L'amministratore di società e legale rappresentante può proporre querela senza specifico mandato da parte dell'assemblea dei soci. E' quanto stabilito dalla Corte di Cassazione penale, sez. VI, con Sentenza n° 3794 del 25 gennaio 2017. E' pacifico che la proposizione di una querela rappresenta un atto di straordinaria amministrazione.

Sulla base di tale presupposto la corte del merito aveva ritenuto che il soggetto che aveva conferito la procura avrebbe dovuto indicare "la fonte dei poteri che lo autorizzavano a nominare altro procuratore speciale cui rimettere il potere inerente al proprio ruolo organico".

La non è dello stesso parere.

Secondo la S.C. è principio consolidato quello secondo cui "l'esercizio del diritto di querela, in mancanza di uno specifico divieto statutario o assembleare, rientra fra i compiti del rappresentante legale di una società di capitali e, pur trattandosi di un atto di straordinaria amministrazione, non richiede il conferimento di un apposito mandato".

La contestazione tuttavia riguardava specificatamente l'invalidità della querela per non avere indicato in atto la fonte dei propri poteri visto che, nel caso di specie, il legale rappresentante aveva nominato altro procuratore speciale.

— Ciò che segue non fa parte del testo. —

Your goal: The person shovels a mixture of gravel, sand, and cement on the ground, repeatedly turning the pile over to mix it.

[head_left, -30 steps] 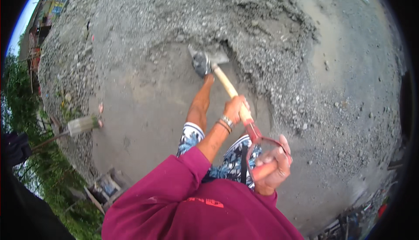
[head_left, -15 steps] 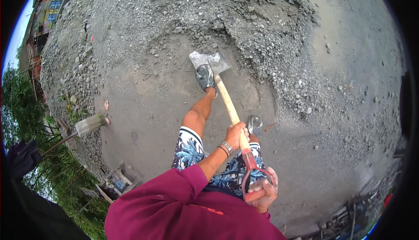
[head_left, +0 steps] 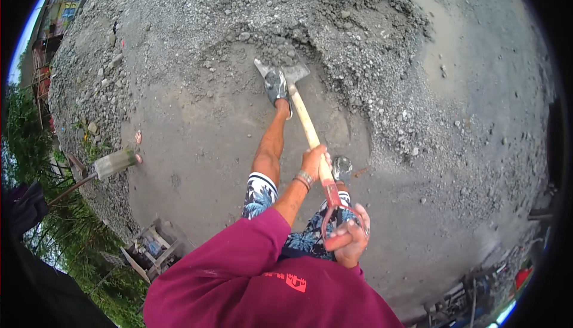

Secondo la Corte di Cassazione, tuttavia, "l'omessa indicazione, nella querela proposta dal legale rappresentante della persona giuridica, della fonte dei poteri di rappresentanza non ne determina la nullità, ma, nel caso in cui l'effettiva titolarità di tale potere da parte del querelante venga formalmente contestata, impone al giudice di procedere alla verifica in concreto della sua sussistenza".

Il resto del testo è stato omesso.